At least that’s my interpretation. Though I’m a crummy Postfix admin, hence looking at MiaB.
It seems like there are better alternatives, but I’m not clear on your needs. For example, what is generating the messages? Is it required that they are from email accounts that don’t receive mail? Why can’t the existing mail server send the messages instead of some other server? Or why can’t MiaB be the server for the domain.tld? Not saying you haven’t figured this stuff out, just not clear because the way you are trying to use MiaB for this is not very common.
I’m migrating off of Gmail (like millions it seems) which currently handles the domain, and likely going to Microsoft 365.
I don’t want to be provisioning paid accounts just for SMTP for the webserver to send some email @domain.tld for example for various things. Especially when MiaB is already up and running for other domains.
I’m already having the webserver relay email for some things, and that works just fine. I just have to use a subdomain. For the rest of the migration process, I need to get some domain level things moved over.
This is really the only mail caveat that I’ve found. Otherwise it’s handled my legacy setup splendidly.
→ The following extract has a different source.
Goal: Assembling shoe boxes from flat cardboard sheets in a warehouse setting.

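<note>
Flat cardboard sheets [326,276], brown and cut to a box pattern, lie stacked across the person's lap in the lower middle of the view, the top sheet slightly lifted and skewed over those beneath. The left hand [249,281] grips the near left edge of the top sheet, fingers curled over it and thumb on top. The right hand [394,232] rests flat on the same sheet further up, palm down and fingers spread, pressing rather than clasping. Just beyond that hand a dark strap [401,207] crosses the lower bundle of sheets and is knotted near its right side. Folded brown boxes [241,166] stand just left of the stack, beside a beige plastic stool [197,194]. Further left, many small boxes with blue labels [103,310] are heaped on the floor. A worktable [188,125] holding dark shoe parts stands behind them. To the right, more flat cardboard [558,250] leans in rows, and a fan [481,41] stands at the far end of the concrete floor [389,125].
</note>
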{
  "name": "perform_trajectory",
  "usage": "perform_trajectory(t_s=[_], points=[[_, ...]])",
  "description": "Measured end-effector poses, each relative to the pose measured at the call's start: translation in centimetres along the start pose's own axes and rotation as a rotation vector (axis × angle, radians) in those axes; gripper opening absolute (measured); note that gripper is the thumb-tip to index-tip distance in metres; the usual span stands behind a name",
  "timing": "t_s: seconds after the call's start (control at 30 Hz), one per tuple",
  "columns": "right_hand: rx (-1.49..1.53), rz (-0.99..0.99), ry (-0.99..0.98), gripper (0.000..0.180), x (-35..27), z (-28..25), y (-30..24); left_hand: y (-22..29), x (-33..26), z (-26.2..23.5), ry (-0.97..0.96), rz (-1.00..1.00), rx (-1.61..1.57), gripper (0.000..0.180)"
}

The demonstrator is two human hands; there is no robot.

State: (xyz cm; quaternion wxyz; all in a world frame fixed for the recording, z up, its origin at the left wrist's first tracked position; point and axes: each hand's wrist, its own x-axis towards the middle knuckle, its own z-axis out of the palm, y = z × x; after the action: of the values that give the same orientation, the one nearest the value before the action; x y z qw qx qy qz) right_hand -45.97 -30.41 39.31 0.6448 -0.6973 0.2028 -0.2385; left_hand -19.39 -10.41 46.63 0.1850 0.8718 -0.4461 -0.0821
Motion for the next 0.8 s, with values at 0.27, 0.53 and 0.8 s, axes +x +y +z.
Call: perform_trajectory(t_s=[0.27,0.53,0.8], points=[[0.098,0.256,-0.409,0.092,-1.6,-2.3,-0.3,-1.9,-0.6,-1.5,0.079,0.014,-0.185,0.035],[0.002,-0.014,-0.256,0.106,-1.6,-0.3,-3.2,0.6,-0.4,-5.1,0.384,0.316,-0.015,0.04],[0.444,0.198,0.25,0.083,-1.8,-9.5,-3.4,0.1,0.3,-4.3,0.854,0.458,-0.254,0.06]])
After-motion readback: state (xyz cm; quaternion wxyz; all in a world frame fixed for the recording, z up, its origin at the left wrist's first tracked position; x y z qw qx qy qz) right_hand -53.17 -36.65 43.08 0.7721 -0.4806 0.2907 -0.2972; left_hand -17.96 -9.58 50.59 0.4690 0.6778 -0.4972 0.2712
Not all datacenters allow email these days. And having less IP’s to keep whitelisted on DNSBL’s is always a good thing.
This is hardly a rare these days. Lots of applications have SMTP configuration in their configs and don’t even assume sendmail is assumed like they did years ago.
Hi, let’s look at this through a separate set of eyes. I am still not clear on what exactly you’re wanting to accomplish. Is it to send emails from a website using a subdomain as the authenticated sender and the main domain as the sender? Or is it to be able to send mails from the MiaB as though you were sending from the real mail server?
Draw me a map please … I think that there may be an easy postfix main.cf entry – which would be an unsupported modification, so you’d be on your own, but it should still work.
Use the following domains/setup:
domain.com -> mail through 3rd party provider.
foo.domain.com -> mail through MiaB
foobar.com,net,org -> mail through MiaB
With this setup, everyone can email everyone just fine. Since domain. com isn’t in MiaB’s configs, it’s sent externally. Everyone else is routed internally.
You can setup a catchall and authorize admin@foo.domain.com to be able to send email on behalf of foobar .com as well using the directions here (step 3, second bullet point).
All of the above works perfectly.
Now say I want admin@foo.domain. com to be able to send email as admin@domain. com. However I don’t want to set the mx records to MiaB. I just want to add MiaB to send email, not receive. If I follow the directions I linked above, you end up in a bad state because MiaB tries to route the email internally and it fails because the mailbox doesn’t exist in MiaB.
One option I believe is to setup domain .com as a relay domain IIRC (it’s been years since I’ve done the whole postfix setup thing, and I loath it, hence MiaB caught my eye). I could be wrong about this.
This isn’t that crazy of a setup, especially with GSuite going away. Pay for one hosted email address, and setup some forwards to another address(es). Then allow them to send as your primary domain.
(apologies for the rogue spaces in email addresses, discorse wouldn’t let me post with more than 2 “links”).